RE: and why do we keep doing it?
By BansheeX on 2/8/2008 12:12:51 AM , Rating: 2
No, China's central bank is only weak in that they continue to assume that they need to "stabilize" their currency rather than let their currency rise against the dollar as the free market would dictate. Once again, they are not dependent on borrow-and-spend Americans as they have plenty of consumers to take our place. If the dollar collapses, their stock market would decline in nominal terms, and perhaps due to an irrational fixation on nominal values, but the actual purchasing power of their currency would increase because they would no longer be subsidizing our extravagant non-productive lifestyle. USA T-Bills are a terrible investment right now for anyone in the world. Exports are only useful to countries who produce and are able to pay off their debt.

By SandmanWN on 2/7/2008 9:44:19 AM , Rating: 2
Wow, you're placing the blame solely on China for our problems?

We've asked for a relief in import restrictions for 15 years and we've been spoon fed tiny improvements while we openly accept just about anything China sends our way.
We used to have a surplus with them

The first link I had in my post shows we haven't had a positive deficit with China since 1985. Thats 22 years and counting with a massively negative deficit. I don't remember, and I'm sure nobody else can recall, exactly when we had this supposed positive balance in trade you speak of.

The only people we have to blame is ourselves. And its time we pull ourselves out of the bottomless pit that China has become on our economy.

RE: and why do we keep doing it?
By defter on 2/7/2008 6:13:32 AM , Rating: 2
"US trade deficit ~760 Billion.
US imports from China ~300 Billion.
US exports to China ~58 Billion."

You should also think how many CPUs Intel/AMD will sell or how many OSes Microsoft can sell without Chinese made motherboards, video cards, monitors and other PC componenets.

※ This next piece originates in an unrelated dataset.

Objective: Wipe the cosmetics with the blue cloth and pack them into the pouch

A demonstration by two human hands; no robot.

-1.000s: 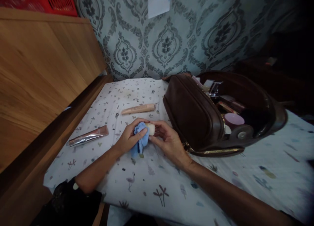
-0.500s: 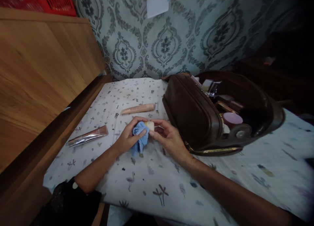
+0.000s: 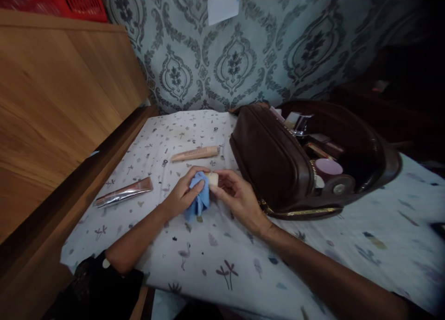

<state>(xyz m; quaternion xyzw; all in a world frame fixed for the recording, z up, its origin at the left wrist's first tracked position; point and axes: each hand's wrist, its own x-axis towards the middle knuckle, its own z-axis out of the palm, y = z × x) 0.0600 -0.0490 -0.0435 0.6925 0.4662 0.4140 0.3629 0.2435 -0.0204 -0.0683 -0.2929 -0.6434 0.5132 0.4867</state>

No, transferring production of these parts to US or Europe is not feasibale. It would be very expensive and it would push prices of computer components very high limiting profits and revenues of several US based companies like Intel/AMD/Microsoft/NVidia etc.

By SandmanWN on 2/7/2008 12:34:53 PM , Rating: 2
There is not one economist in the world that thinks our current trade deficit is sustainable or won't eventually hurt both economies, not to mention the entire world. Something has to be done to create a balance.

And yes transferring parts to the US and elsewhere is completely possible. You assume it would go to the US or EU but in all likelihood it would end up in South Korea and Taiwan where the prices are already favorable.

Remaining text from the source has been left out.